Action item:
In the records that follow, how many lines contain the word "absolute"? Give only that figure.

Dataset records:
>>>>>
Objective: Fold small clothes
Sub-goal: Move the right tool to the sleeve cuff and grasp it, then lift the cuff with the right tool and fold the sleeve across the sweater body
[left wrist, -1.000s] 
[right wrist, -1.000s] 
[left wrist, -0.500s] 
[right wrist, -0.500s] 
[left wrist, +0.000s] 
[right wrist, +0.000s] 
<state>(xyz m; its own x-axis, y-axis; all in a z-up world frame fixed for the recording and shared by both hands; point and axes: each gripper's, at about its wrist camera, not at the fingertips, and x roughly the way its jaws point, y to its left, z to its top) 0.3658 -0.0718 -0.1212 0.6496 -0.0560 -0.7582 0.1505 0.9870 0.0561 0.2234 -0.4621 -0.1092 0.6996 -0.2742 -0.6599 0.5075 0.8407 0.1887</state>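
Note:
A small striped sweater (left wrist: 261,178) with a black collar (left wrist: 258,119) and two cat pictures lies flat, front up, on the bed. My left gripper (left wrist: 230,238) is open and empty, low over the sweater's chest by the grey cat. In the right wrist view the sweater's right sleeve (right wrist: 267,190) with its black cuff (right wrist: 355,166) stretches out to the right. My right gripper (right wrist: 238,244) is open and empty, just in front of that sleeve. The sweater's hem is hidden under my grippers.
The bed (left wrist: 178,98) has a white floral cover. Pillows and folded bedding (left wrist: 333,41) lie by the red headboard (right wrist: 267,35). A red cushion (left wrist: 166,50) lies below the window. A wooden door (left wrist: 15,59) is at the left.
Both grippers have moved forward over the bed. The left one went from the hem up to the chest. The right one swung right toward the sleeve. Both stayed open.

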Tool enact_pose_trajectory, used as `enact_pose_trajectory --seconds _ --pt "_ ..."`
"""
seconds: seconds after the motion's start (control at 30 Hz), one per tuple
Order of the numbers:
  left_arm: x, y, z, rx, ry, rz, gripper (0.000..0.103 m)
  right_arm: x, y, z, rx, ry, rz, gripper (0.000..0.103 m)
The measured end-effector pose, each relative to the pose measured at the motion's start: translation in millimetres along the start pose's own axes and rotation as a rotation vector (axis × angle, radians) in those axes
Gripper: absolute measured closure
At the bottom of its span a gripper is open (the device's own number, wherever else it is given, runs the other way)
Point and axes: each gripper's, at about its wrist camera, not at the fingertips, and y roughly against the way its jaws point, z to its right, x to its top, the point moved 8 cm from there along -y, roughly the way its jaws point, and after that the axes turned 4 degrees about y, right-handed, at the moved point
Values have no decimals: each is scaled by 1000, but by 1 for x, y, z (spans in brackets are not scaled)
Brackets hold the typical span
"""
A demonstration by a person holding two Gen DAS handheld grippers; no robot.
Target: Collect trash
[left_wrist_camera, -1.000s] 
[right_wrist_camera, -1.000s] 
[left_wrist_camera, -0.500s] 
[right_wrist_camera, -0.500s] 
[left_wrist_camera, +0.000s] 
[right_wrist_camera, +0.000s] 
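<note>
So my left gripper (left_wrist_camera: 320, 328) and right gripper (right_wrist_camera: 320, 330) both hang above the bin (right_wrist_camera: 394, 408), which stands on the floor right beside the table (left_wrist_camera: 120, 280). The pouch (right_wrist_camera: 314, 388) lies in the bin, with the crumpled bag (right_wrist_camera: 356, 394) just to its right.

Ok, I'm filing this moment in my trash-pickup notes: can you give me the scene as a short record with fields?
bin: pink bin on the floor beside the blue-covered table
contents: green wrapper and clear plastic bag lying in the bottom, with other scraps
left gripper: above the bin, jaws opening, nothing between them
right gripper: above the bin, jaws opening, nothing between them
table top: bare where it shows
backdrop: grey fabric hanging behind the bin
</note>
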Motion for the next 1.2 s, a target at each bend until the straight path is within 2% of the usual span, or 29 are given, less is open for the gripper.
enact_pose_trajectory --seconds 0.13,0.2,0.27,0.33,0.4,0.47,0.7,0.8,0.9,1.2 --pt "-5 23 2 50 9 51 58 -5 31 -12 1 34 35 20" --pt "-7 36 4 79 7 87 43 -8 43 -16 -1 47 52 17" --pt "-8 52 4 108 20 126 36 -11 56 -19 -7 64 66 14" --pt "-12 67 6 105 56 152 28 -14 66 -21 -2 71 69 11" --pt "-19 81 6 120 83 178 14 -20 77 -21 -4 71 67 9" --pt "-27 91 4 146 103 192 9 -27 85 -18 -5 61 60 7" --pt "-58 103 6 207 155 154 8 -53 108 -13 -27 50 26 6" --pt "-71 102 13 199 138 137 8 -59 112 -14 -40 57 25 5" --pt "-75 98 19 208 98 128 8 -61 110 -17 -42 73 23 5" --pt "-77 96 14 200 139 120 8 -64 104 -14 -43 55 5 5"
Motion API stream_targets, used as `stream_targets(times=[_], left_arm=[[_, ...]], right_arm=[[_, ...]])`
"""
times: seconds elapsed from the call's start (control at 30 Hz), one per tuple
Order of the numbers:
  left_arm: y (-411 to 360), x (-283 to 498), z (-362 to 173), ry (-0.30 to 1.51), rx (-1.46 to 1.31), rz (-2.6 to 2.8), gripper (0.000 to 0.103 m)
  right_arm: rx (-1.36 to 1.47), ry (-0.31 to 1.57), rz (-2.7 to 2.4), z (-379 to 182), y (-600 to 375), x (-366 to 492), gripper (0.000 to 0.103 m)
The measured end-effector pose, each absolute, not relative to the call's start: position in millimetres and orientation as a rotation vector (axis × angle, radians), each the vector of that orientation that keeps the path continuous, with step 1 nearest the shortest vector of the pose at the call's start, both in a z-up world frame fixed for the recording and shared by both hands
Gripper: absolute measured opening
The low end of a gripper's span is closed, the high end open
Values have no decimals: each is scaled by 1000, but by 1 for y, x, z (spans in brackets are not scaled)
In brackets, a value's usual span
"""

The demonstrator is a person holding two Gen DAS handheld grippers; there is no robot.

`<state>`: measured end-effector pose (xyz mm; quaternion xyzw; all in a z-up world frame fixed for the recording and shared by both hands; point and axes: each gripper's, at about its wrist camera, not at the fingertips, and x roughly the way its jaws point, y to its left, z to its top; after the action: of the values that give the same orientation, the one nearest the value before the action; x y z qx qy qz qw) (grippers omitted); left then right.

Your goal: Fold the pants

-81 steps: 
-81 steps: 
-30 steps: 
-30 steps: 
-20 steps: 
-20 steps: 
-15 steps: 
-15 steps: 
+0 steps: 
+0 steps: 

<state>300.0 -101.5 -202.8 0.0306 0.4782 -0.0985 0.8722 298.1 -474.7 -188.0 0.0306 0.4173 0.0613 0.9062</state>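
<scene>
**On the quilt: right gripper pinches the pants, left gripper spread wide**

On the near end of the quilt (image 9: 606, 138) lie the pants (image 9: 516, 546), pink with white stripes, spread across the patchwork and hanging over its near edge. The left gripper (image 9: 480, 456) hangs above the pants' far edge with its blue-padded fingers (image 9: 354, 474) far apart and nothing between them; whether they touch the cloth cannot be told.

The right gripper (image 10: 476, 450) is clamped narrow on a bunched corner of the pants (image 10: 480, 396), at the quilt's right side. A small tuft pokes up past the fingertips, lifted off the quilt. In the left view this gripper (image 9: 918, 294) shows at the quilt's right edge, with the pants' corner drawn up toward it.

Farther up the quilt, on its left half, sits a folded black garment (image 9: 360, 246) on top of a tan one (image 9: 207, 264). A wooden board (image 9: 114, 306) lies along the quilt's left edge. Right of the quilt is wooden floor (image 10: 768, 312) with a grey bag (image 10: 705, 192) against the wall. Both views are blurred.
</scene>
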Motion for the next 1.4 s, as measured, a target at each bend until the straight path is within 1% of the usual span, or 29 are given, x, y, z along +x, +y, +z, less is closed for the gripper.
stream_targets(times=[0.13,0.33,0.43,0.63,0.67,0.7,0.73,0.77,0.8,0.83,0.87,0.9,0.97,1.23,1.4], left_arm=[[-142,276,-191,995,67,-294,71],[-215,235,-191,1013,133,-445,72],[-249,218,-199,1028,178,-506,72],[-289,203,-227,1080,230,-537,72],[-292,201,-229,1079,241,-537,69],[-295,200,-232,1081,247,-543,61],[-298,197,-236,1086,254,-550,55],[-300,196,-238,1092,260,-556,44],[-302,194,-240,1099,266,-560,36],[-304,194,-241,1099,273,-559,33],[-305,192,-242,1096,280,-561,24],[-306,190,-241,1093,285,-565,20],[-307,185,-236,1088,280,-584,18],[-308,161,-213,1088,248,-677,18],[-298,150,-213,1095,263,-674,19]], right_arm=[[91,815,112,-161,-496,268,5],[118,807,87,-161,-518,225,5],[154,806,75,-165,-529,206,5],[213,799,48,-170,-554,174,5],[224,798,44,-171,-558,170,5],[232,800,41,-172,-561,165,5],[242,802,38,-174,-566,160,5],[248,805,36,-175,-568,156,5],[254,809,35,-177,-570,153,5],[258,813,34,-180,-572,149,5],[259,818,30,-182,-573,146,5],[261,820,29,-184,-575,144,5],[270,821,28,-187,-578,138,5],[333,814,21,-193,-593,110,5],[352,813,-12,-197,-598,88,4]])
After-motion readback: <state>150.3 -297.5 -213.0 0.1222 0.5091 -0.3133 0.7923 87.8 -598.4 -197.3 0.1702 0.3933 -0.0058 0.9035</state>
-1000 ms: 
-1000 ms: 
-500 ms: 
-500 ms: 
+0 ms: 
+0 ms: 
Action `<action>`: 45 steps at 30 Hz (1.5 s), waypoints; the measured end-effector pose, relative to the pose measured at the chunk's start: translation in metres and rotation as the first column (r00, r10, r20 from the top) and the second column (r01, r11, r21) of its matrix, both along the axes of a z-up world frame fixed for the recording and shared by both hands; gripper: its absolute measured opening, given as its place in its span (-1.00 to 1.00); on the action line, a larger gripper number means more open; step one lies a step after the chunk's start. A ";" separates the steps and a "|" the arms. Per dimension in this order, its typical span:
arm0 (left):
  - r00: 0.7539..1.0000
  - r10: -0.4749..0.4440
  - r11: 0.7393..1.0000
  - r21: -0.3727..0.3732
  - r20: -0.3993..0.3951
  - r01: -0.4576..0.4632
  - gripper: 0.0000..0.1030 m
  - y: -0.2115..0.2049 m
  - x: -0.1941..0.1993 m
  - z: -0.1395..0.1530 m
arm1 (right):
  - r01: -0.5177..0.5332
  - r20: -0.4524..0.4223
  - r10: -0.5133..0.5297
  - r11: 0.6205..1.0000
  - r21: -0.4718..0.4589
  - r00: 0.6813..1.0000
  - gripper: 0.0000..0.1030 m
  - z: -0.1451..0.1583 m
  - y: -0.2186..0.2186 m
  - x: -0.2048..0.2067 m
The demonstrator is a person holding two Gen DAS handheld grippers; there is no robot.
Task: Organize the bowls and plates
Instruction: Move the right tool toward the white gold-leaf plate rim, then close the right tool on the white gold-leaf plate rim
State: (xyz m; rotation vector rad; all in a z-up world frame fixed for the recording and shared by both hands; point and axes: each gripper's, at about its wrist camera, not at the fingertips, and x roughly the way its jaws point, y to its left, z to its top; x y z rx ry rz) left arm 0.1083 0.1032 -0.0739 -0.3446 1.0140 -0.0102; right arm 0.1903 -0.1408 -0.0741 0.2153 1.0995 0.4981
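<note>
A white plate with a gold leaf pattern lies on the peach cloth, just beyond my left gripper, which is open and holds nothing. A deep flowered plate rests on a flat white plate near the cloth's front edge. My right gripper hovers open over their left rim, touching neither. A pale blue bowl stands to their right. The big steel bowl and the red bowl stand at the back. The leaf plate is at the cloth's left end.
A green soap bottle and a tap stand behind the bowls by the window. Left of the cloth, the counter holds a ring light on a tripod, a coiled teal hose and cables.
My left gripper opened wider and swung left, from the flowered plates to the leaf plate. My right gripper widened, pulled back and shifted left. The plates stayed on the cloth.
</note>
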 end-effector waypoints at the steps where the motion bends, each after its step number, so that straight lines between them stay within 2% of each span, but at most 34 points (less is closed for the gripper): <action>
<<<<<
Task answer:
4